Diaper rash is one discomforting skin problem that our sweet little humans have to deal with. No Mother likes the sight of these irritations, but sometimes we get blamed for them when they show up on our baby’s bum.
Before we go further to discuss what diaper rash is, their causes, and possible preventive measure or solutions, let us first check out some quick facts about diaper rash.
Fast facts about diaper rash
- Diaper rash is very common skin irritation in babies, and it is never a sign of parental neglect.
- Diaper rash is most often a type of contact dermatitis.
- Diaper rash may get a secondary infection from bacteria or yeast that are usually present on the skin.

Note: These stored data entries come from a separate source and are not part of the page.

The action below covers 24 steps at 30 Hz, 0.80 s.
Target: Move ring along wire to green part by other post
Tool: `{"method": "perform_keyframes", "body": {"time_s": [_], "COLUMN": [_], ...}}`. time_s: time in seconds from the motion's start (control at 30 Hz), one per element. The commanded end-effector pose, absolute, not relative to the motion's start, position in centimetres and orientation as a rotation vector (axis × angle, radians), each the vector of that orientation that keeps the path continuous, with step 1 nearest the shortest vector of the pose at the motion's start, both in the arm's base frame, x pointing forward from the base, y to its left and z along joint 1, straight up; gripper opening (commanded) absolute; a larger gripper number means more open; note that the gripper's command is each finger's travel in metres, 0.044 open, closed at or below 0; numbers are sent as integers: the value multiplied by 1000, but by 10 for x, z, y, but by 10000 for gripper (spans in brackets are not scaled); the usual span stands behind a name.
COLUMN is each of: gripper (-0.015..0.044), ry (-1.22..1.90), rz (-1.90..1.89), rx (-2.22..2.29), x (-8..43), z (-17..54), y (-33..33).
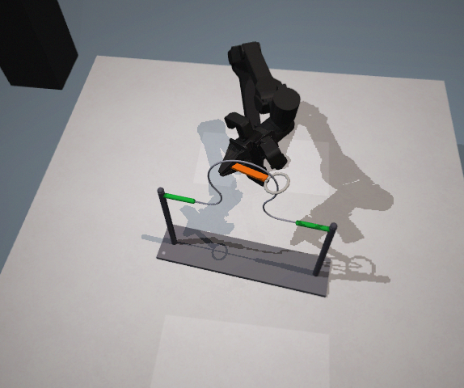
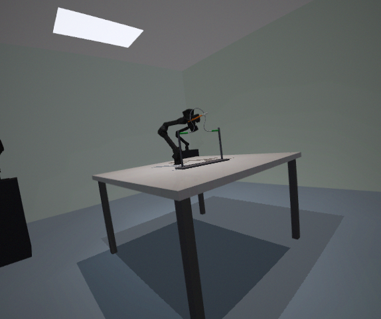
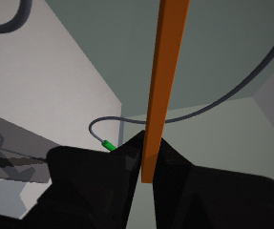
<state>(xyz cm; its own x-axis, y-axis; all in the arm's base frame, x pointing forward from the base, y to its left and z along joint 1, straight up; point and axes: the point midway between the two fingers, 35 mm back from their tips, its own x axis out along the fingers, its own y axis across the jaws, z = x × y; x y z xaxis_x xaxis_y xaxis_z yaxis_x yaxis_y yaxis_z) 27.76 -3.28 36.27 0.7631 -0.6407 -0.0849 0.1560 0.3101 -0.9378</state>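
My gripper is shut on the orange handle near its far end from the ring. The pale ring surrounds the grey wire on the right shoulder of its arch in the top view; any contact cannot be told. The ring is outside the wrist view. The grey wire crosses close to the handle and fingers in the views. Green parts adjoin the left post and right post.
The dark base plate lies under the wire on the pale table. The wire dips in a bend on each side between the arch and the green parts. The arm reaches in from behind the wire. Dark pedestals stand off the table.
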Motion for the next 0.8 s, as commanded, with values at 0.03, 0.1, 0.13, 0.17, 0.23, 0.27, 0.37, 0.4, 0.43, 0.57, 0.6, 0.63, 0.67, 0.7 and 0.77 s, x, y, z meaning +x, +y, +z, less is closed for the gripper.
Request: {"method": "perform_keyframes", "body": {"time_s": [0.03,0.1,0.13,0.17,0.23,0.27,0.37,0.4,0.43,0.57,0.6,0.63,0.67,0.7,0.77], "gripper": [-150,-150,-150,-150,-150,-150,-150,-150,-150,-150,-150,-150,-150,-150,-150], "ry": [490,486,484,483,479,477,472,470,468,460,458,456,454,451,447], "rz": [-575,-582,-585,-588,-594,-598,-607,-610,-613,-626,-629,-632,-635,-638,-644], "rx": [-1208,-1234,-1247,-1261,-1287,-1301,-1341,-1354,-1367,-1421,-1434,-1447,-1461,-1474,-1500], "x": [276,276,276,276,276,276,276,276,276,276,276,276,276,276,276], "z": [365,366,366,367,368,369,370,371,371,373,374,375,375,376,377], "y": [-34,-35,-35,-35,-35,-35,-36,-36,-36,-36,-36,-36,-36,-36,-37]}}
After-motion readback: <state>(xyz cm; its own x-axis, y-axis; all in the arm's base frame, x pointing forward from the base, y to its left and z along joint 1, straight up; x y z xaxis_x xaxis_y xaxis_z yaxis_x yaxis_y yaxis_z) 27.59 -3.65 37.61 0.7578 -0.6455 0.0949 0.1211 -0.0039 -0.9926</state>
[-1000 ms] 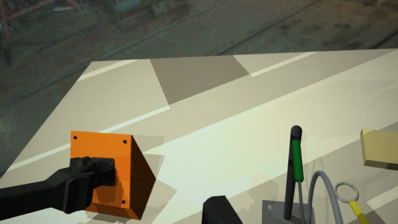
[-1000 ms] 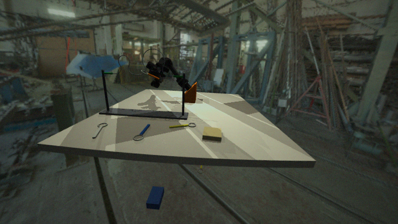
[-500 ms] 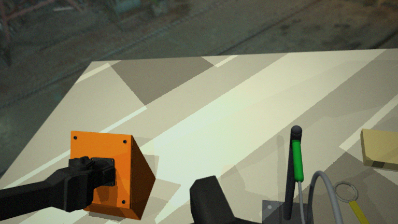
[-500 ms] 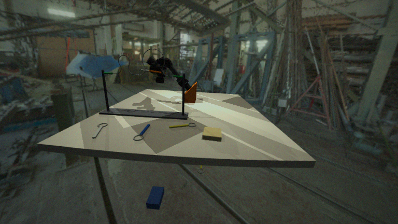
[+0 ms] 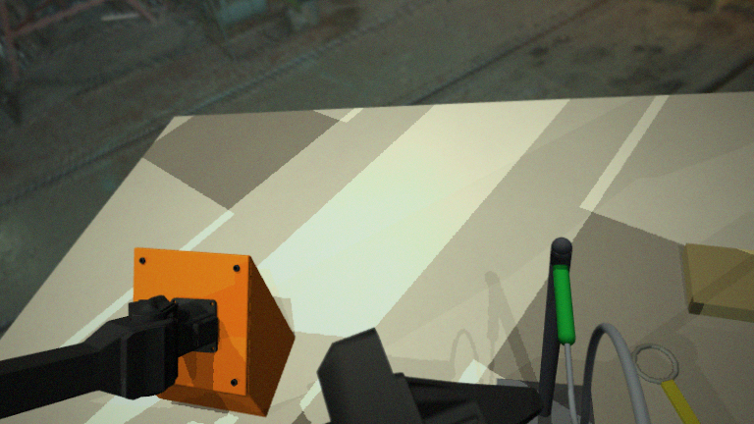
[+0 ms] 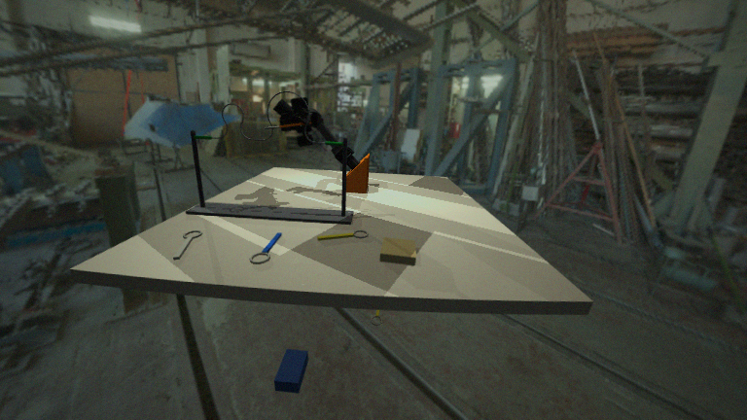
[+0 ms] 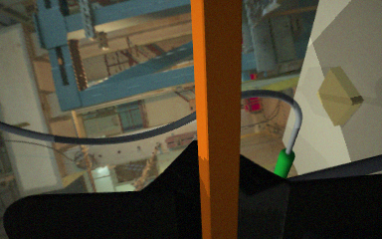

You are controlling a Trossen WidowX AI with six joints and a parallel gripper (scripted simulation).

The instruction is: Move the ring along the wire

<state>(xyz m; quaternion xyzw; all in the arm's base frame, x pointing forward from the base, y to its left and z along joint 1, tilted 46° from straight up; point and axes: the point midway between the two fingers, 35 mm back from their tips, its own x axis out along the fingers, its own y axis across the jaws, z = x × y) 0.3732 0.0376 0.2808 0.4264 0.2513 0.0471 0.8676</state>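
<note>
The orange handle [image 6: 291, 125] [image 7: 219, 100] is held in my shut gripper [image 6: 301, 124] [image 7: 219, 166]. Its ring [image 6: 268, 127] shows small and nearly edge-on at the lower left of the wire's big loop; whether it touches the wire cannot be told. The grey wire [image 7: 124, 140] [image 5: 633, 375] passes beyond the handle in the wrist view. One green part [image 5: 564, 305] [image 6: 334, 142] [image 7: 285, 163] is at the right post [image 5: 547, 352] [image 6: 343, 179]. The other green part [image 6: 202, 137] is at the left post [image 6: 197, 173]. My gripper is behind the big loop in the exterior view.
The base bar [image 6: 264, 213] joins both posts. On the table lie a yellow-handled ring [image 5: 679, 399] [image 6: 337, 236], a blue-handled ring [image 6: 272, 242], a grey ring tool [image 6: 185, 246] and a yellow block [image 5: 717, 280] [image 6: 398, 249] [image 7: 338, 95]. The orange base mount [image 5: 191, 275] [image 6: 359, 176] is behind the right post.
</note>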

In such cases, topical antibiotic ointments are the best bet for rapid and effective therapy.
- The best preventive measure is the avoidance of skin irritants by regular diaper changing.

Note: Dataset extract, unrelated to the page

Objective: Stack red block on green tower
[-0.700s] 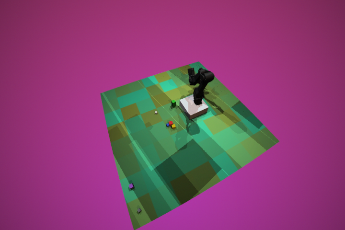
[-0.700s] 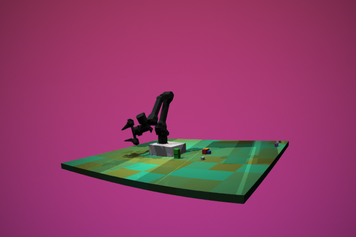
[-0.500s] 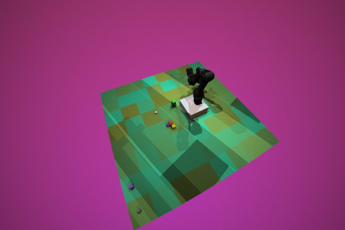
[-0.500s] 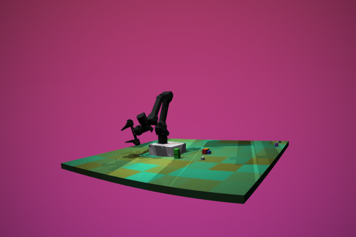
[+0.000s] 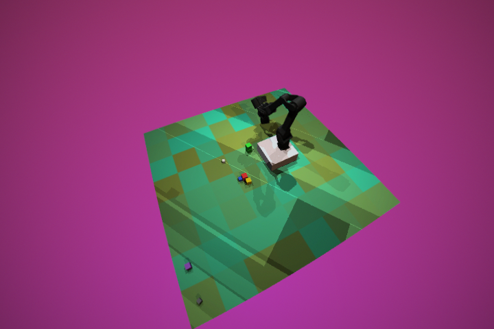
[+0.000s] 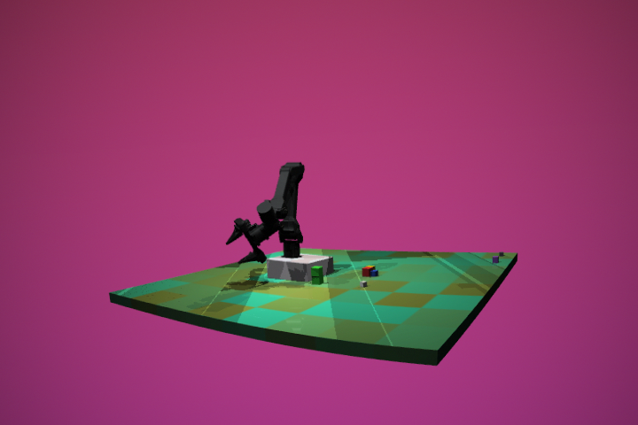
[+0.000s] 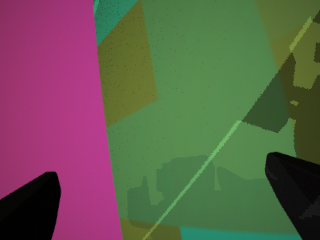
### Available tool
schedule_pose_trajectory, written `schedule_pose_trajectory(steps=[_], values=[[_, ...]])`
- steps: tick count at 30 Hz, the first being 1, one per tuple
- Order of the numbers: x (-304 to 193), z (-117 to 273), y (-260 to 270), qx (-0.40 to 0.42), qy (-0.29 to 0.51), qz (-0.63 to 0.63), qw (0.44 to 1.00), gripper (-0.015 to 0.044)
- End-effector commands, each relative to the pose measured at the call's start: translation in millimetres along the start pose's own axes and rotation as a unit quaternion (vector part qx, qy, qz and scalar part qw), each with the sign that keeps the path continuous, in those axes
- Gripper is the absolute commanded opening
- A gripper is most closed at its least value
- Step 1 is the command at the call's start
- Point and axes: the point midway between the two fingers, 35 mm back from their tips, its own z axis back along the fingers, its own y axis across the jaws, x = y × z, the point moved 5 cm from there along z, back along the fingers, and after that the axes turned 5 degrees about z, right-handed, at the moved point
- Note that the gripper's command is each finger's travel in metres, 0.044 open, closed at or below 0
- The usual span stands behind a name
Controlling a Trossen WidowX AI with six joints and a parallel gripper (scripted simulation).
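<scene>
While claw [image 6: 244, 246] hangs spread (nothing between fingers), red block [image 5: 244, 175] shows no readable markings.

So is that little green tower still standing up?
Yes. The green tower stands upright beside the white base, untouched by the open gripper.

Bare test stage rather than any room, green and olive chequered worktop [image 6: 299, 320] floating as a slab in flat magenta backdrop, black arm [image 6: 284, 200] on a pale grey pedestal [image 6: 291, 267], small coloured cubes scattered about
</scene>
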Motion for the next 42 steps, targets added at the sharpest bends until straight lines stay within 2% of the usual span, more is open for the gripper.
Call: schedule_pose_trajectory(steps=[1, 10, 19, 30, 42], values=[[-28, 11, 2, -0.008, 0.054, 0.086, 0.995, 0.044], [-93, 52, -5, -0.007, 0.18, 0.298, 0.937, 0.044], [-144, 108, -24, 0.018, 0.289, 0.494, 0.82, 0.044], [-180, 190, -60, 0.073, 0.389, 0.684, 0.613, 0.044], [-182, 282, -112, 0.142, 0.452, 0.812, 0.339, 0.044]])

- Effective diaper rash treatment includes frequent diaper changes and constant application of topical barriers such as petroleum jelly.
- Parents must avoid everyday use of low-potency hydrocortisone cream or topical antibiotic/antifungal ointments.
- Parents must avoid High-potency steroid creams, harsh powders, and concentrated baking-soda/boric-acid baths and lotions that contain neomycin.
What is a diaper rash?
Diaper rash is a commonly used term that indicates any skin irritation (no matter the cause) that develops in the region of a baby’s skin covered by a diaper.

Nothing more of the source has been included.